I am replacing all hormones (including GH), except for TSH which seems to be working because I have 15 nodules in my thyroid which seem to be working indepently of the pituitary gland. The most difficult loss I deal with is the ADH which has caused me to have partial Diabetes Insipidus. I despise this condition more than I did the tumor.

Also, I have frequent bouts with depression, either related to the hormonal imbalance or because of my negative thought process. I do work out again at the gym, and I have given up my studies in nursing. On top of taking my replacement hormones I need Ka, and Ca. I feel that keeping up with my health has become a major effort.

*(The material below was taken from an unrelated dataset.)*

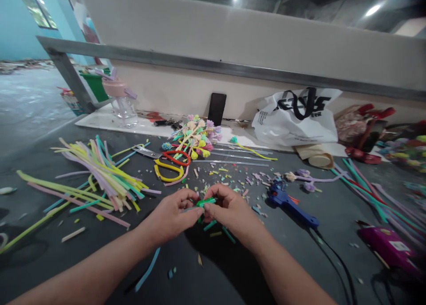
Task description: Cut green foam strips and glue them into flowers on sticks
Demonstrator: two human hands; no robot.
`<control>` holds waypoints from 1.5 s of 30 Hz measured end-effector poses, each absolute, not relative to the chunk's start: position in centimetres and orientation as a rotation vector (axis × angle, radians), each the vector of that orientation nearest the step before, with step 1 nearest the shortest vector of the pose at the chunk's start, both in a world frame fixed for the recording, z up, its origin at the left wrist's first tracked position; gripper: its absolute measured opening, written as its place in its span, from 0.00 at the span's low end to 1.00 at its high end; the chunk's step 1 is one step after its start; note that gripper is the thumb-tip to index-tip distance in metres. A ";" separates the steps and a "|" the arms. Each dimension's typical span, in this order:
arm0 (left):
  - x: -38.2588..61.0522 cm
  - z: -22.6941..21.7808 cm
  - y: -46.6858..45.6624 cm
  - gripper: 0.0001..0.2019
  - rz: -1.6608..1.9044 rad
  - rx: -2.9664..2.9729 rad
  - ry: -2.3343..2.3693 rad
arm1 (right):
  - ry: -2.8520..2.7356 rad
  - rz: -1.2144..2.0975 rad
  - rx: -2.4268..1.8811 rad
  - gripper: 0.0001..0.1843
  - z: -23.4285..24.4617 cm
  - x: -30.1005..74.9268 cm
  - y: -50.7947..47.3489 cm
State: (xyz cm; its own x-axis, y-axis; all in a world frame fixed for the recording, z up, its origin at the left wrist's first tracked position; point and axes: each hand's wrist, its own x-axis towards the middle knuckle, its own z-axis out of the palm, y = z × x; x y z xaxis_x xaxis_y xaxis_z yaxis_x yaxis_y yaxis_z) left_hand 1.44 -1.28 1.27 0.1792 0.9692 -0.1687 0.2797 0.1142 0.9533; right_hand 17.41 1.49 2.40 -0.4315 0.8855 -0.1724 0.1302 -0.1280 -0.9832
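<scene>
Fingers of my left hand [175,212] and my right hand [233,214] meet at the middle of the dark table, both pinching bent green pipe cleaner pieces [206,202]. Under them lie short cut green pieces [210,225]. Beyond my left hand, scissors [171,164] with one red and one yellow handle rest with blades apart. A heap of coloured pipe cleaners [103,176] spreads to the left. On the right, a blue glue gun [293,205] lies on its side with its cord trailing toward me.
Behind the scissors sits a bunch of pipe cleaner flowers [199,138]. A black phone [217,109] leans on the back panel, between a clear bottle [124,105] and a white bag [296,118]. Clear sticks [233,157], small clippings and a purple tool [388,247] also lie about.
</scene>
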 end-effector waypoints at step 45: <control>1.6 5.1 0.3 0.15 0.565 0.946 0.840 | -1.605 1.439 -0.982 0.10 3.7 19.2 1.7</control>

Click on thumbnails to view larger:

First picture is of me with my family in December 2005. My youngest is only 3 months old. Again, the moonface is obvious and I am convinced that I have the tumor again. [Photographer: Heike's family]

Dr. Dieter Luedecke and myself 4 days after the surgery. [Photographer: Heike's family]

Myself on Thanksgiving 2006, 2 months after surgery. [Photographer: Heike's family]

Taken today, April 22, 2007, 8 months after surgery. [Photographer: Heike's family]

Update February 2009.

I just have to let you all know that since starting the thyroid medication, Synthroid 25 mg, I am doing really well. It was the final hormone that was missing in my life. The symptoms were typical for hypothyroidism, but mainly I noticed confusion, forgetfulness. After being on the medication for about 2 weeks my symptoms improved greatly. I have been doing really well since then. By the way, my T4 was on the low side of the healthy range, but it was just not enough for my body. Also, the symptoms of hypothyroid really appeared after being on the Growth Hormone for 9 months. The normal range levels of IGF1 unveiled the low thyroid function.

I had almost given up hope that I would ever feel 'normal' again. Hang in there.